O grupo centenário tem bons motivos para estar contente. O seu principal negócio, a entrega do correio, foi fortemente castigado pela chegada das mensagens instantâneas e do email na era da internet. Agora, o mesmo fator que o prejudicou significativamente na última década promete alimentar o novo filão de negócio para a empresa: entre janeiro e março de 2021, os CTT obtiveram receitas de 63,4 milhões de euros com o negócio de Expresso e Encomendas, um crescimento de 70,1% face ao mesmo trimestre de 2020. Já falta pouco para as encomendas ultrapassarem o correio: no mesmo período deste ano, os CTT geraram 107,8 milhões com o correio, uma queda homóloga de 1,5%.

A DPD, antiga Chronopost, não entrega correio. Mas é forte nas encomendas. E também confirma ao ECO o abrandamento do comércio eletrónico depois do desconfinamento deste ano. “Este segundo trimestre tem sido pautado por uma redução efetiva do número de encomendas face ao anterior”, diz ao ECO o presidente executivo, Olivier Establet. “Mas sempre em valores acima do período pré-covid”, acrescenta.

Recuando um pouco, entre janeiro e março, a DPD registou um crescimento da atividade de 40% em volume e de 35% em receitas, “sendo que o segmento B2C [consumidores] mais do que duplicou de um ano para o outro”, acrescenta o gestor, revelando ainda que o segmento de B2B (empresas) “está próximo do nível pré-pandemia do ano passado”, inferior em apenas 5%.

“Desde o início da pandemia em Portugal que a DPD sentiu uma evolução rápida de diminuição dos fluxos B2B com o fecho das lojas de rua e nos centros comerciais, mas em contrapartida um acréscimo significativo dos fluxos de B2C, sobretudo para bens essenciais. Este aumento resultou do facto de que mais consumidores passaram a ficar em casa e a evitar sair para efetuar compras”, explica Olivier Establet. Nesse sentido, após o desconfinamento, houve de facto uma “redução” nas encomendas, mas o volume continuou “bastante acima” da era pré-Covid.

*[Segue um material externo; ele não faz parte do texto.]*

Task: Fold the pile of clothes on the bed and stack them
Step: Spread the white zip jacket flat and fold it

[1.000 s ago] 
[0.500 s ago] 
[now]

“No final do ano, período tradicionalmente mais forte de atividade entre a Black Friday e o Natal, houve um novo acréscimo muito mais significativo que o de anos anteriores, tendo ocorrido um inesperado incremento do número de encomendas que transitaram na nossa rede, oriundo do segundo confinamento já no primeiro trimestre de 2021”, conclui o responsável.

Numa altura em que duas em cada três empresas portuguesas já têm um site na internet, a tendência das vendas digitais só tem como continuar a crescer. Os dados do INE mostram que o consumidor médio de compras online é homem, tem idade entre 25 e 34 anos, vive na Área Metropolitana de Lisboa e frequenta o ensino superior. A principal categoria de produtos adquiridos pela internet é, de longe, “roupa, calçado ou acessórios de moda”, mas a das “refeições entregues ao domicílio ou levantadas em loja” está a ganhar terreno, à boleia, sobretudo, dos estafetas da Uber Eats e Glovo, no contexto do encerramento dos restaurantes.

Feitas as contas, muitos portugueses aprenderam a comprar online com a chegada da pandemia. E apanharam-lhe o jeito. Mas, para gáudio dos comerciantes de rua e das marcas de retalho, a ânsia de voltar às lojas não desapareceu por completo.